Exercise goal: Return, exactly and in full, the lines of the records below starting at the one with "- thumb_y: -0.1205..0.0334" and ending at the one with "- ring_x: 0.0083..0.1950", and no other lines.

---------- Record excerpts

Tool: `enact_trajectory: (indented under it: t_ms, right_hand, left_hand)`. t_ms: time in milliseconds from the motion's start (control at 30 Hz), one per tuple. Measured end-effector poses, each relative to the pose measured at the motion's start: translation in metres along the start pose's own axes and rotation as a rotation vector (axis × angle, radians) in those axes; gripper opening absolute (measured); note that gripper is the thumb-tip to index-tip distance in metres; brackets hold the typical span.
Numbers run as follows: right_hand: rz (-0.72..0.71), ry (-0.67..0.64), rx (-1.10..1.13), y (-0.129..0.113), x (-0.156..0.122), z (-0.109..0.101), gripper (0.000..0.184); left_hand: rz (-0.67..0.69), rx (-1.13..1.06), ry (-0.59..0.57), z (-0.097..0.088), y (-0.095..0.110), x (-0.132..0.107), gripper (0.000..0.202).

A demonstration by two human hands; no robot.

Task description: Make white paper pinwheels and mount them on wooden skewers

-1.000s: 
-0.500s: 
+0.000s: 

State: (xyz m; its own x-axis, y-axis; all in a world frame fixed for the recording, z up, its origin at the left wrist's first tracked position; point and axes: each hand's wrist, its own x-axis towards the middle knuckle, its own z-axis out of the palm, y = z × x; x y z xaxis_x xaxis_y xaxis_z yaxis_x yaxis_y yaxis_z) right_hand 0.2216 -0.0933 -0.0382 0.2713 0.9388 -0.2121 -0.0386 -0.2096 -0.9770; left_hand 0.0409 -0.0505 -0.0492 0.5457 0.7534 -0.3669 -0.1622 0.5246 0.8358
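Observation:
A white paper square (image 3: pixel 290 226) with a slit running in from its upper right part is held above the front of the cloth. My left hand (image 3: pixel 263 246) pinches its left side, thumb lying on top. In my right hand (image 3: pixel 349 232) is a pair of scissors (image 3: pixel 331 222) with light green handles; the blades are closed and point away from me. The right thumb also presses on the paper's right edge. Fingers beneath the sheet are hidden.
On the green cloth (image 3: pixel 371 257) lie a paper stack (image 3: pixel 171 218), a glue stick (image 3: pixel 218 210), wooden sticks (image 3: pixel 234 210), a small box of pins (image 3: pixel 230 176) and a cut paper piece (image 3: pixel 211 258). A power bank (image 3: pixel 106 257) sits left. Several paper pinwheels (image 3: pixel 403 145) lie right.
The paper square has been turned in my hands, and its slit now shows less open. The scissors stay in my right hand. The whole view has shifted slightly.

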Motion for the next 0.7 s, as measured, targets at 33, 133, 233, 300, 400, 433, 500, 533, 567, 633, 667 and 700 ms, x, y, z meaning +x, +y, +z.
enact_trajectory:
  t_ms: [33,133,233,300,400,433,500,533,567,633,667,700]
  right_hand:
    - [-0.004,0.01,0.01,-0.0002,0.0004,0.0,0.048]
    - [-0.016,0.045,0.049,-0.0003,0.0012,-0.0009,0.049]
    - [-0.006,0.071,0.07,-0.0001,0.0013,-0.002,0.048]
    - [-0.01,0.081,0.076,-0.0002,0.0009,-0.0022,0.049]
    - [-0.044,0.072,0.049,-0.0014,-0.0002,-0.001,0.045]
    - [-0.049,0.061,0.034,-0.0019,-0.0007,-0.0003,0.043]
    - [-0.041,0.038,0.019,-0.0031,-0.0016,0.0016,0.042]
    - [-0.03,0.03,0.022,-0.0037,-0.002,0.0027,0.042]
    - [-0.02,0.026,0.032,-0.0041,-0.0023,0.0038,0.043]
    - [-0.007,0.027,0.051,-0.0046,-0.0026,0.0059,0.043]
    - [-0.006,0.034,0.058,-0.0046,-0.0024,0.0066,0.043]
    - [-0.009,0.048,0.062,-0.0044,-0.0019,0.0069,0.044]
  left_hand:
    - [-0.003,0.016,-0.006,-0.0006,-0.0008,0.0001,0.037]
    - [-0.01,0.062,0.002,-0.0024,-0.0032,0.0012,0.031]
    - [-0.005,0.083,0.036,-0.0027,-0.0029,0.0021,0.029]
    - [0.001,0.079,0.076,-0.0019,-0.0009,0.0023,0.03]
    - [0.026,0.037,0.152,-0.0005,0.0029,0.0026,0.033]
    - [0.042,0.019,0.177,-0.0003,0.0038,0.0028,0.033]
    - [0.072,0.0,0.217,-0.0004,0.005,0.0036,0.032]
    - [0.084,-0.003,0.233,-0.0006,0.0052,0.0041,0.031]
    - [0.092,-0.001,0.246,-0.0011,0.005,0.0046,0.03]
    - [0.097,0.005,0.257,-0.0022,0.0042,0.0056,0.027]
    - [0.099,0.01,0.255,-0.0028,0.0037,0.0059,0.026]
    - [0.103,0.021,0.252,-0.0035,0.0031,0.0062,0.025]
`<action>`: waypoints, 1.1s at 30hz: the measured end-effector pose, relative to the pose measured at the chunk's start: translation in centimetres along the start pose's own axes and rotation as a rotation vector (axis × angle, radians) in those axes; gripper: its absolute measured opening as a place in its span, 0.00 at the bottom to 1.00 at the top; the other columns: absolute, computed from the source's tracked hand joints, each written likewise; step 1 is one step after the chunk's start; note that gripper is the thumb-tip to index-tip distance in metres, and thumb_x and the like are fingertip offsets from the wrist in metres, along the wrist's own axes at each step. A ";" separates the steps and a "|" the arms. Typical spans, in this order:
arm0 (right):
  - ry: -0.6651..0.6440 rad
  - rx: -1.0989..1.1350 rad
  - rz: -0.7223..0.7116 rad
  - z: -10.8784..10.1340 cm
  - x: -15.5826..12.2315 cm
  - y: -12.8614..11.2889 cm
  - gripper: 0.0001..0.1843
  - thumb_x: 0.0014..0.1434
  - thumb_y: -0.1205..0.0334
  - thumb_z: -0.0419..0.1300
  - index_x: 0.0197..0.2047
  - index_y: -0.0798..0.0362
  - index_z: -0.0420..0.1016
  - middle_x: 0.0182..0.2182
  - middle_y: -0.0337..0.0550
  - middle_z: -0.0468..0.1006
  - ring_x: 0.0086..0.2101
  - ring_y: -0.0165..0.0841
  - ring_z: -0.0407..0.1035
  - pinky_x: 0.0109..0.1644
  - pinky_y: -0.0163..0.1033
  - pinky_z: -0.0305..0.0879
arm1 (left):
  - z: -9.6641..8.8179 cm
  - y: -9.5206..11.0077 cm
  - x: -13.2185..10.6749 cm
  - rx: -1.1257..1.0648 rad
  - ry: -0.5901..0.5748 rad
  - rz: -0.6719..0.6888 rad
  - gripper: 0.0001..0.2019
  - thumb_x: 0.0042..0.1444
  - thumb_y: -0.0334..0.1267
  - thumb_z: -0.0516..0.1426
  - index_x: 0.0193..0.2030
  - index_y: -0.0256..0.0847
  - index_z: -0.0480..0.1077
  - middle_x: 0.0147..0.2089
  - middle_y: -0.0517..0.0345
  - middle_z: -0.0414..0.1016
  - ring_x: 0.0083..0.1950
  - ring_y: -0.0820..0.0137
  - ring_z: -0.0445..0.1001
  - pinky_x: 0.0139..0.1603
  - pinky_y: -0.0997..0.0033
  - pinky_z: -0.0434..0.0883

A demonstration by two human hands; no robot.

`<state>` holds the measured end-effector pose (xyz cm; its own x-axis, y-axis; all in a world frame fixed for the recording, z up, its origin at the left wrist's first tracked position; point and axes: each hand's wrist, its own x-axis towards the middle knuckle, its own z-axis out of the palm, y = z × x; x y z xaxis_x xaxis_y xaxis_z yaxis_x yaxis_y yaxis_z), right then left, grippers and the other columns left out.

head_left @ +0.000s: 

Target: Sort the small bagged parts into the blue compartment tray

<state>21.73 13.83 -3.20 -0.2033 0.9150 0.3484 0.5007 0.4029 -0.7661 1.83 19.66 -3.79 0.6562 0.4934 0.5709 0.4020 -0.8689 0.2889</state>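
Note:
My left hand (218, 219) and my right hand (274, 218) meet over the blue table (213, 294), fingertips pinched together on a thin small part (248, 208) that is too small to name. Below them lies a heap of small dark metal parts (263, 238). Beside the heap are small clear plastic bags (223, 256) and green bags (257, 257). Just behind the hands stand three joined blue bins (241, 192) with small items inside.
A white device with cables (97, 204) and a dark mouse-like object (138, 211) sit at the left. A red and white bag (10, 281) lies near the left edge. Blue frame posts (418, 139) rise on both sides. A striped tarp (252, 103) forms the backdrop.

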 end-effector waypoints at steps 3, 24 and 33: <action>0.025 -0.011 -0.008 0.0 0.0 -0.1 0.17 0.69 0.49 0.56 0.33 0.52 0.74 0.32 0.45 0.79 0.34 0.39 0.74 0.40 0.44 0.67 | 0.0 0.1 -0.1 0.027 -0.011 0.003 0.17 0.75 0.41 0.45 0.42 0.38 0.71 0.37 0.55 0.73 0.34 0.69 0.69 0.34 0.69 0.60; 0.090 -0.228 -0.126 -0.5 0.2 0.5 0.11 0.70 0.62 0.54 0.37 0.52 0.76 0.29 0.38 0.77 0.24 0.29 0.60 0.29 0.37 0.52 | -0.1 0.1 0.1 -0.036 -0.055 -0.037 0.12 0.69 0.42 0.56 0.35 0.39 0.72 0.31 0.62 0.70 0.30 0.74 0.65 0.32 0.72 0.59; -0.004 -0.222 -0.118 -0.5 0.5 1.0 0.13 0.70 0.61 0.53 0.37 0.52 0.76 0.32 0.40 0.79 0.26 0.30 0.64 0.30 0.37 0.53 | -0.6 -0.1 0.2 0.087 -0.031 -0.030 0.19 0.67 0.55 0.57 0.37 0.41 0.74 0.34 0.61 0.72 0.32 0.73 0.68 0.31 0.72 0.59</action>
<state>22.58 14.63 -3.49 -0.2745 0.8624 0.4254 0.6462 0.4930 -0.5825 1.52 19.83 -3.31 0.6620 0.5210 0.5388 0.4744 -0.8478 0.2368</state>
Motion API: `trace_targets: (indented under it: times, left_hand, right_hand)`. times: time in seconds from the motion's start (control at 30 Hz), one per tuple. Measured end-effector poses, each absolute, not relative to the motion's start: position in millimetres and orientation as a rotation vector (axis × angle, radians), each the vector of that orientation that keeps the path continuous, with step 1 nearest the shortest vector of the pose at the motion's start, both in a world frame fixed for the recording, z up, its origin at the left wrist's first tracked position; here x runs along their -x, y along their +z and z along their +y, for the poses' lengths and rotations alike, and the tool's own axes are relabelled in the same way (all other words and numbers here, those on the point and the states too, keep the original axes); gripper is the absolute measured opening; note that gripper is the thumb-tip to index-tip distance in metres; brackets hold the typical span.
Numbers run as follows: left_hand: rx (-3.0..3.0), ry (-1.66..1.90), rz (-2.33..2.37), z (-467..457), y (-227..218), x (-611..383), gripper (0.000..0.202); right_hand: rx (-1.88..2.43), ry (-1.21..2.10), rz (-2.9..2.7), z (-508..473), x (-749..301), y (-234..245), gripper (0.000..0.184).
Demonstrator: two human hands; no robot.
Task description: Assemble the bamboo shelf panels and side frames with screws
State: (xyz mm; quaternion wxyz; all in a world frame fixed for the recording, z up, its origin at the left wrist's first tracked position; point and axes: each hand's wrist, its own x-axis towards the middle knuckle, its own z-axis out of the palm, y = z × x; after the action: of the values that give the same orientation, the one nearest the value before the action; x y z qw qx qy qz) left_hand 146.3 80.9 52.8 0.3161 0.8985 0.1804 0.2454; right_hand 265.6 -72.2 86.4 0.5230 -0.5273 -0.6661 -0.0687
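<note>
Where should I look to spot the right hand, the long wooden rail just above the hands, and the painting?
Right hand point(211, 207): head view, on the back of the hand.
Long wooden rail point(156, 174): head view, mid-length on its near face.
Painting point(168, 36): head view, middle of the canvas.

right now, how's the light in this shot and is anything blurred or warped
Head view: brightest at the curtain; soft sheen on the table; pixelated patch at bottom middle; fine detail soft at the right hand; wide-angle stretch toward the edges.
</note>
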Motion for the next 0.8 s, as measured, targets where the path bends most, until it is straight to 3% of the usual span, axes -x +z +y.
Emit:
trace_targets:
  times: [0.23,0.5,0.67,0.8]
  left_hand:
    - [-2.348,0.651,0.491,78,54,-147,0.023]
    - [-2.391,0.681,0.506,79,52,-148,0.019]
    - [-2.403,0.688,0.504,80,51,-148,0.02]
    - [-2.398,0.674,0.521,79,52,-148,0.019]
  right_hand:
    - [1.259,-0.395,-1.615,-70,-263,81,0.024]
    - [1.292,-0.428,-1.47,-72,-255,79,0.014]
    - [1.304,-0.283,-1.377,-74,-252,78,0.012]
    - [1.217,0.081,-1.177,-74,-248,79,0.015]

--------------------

Response to this task:
  - thumb_y: -0.1205..0.0334
  - thumb_z: -0.0419..0.1300
  - index_x: 0.0197..0.2047
  - index_y: -0.0798..0.0362
  - index_z: -0.0420..0.1016
  - middle_x: 0.0182..0.2182
  - middle_y: -0.0337..0.0550
  - middle_z: -0.0468..0.1006
  - ring_x: 0.0086..0.2101
  - ring_y: -0.0165..0.0841
  - ring_z: -0.0407..0.1035
  - pinky_x: 0.0109..0.1644
  - pinky_y: -0.0163..0.1033
  - pinky_z: -0.0305..0.0879
arm1 (left):
  - z: -9.6641..8.8179 cm
  - y: -9.5206..11.0077 cm
  - x: -13.2185..10.6749 cm
  - rx: -1.1257..1.0648 rad
  - ry: -0.5901..0.5748 rad
  - rz: -0.6719..0.6888 rad
  - gripper: 0.0001..0.2019
  - thumb_x: 0.0042..0.1444
  - thumb_y: -0.0334..0.1267
  - thumb_z: -0.0516..0.1426
  - index_x: 0.0193..0.2030
  - index_y: -0.0256..0.0847
  - index_z: -0.0480..0.1077
  - middle_x: 0.0147..0.2089
  - middle_y: -0.0517..0.0345
  - middle_z: -0.0414..0.1016
  - ring_x: 0.0083..0.1950

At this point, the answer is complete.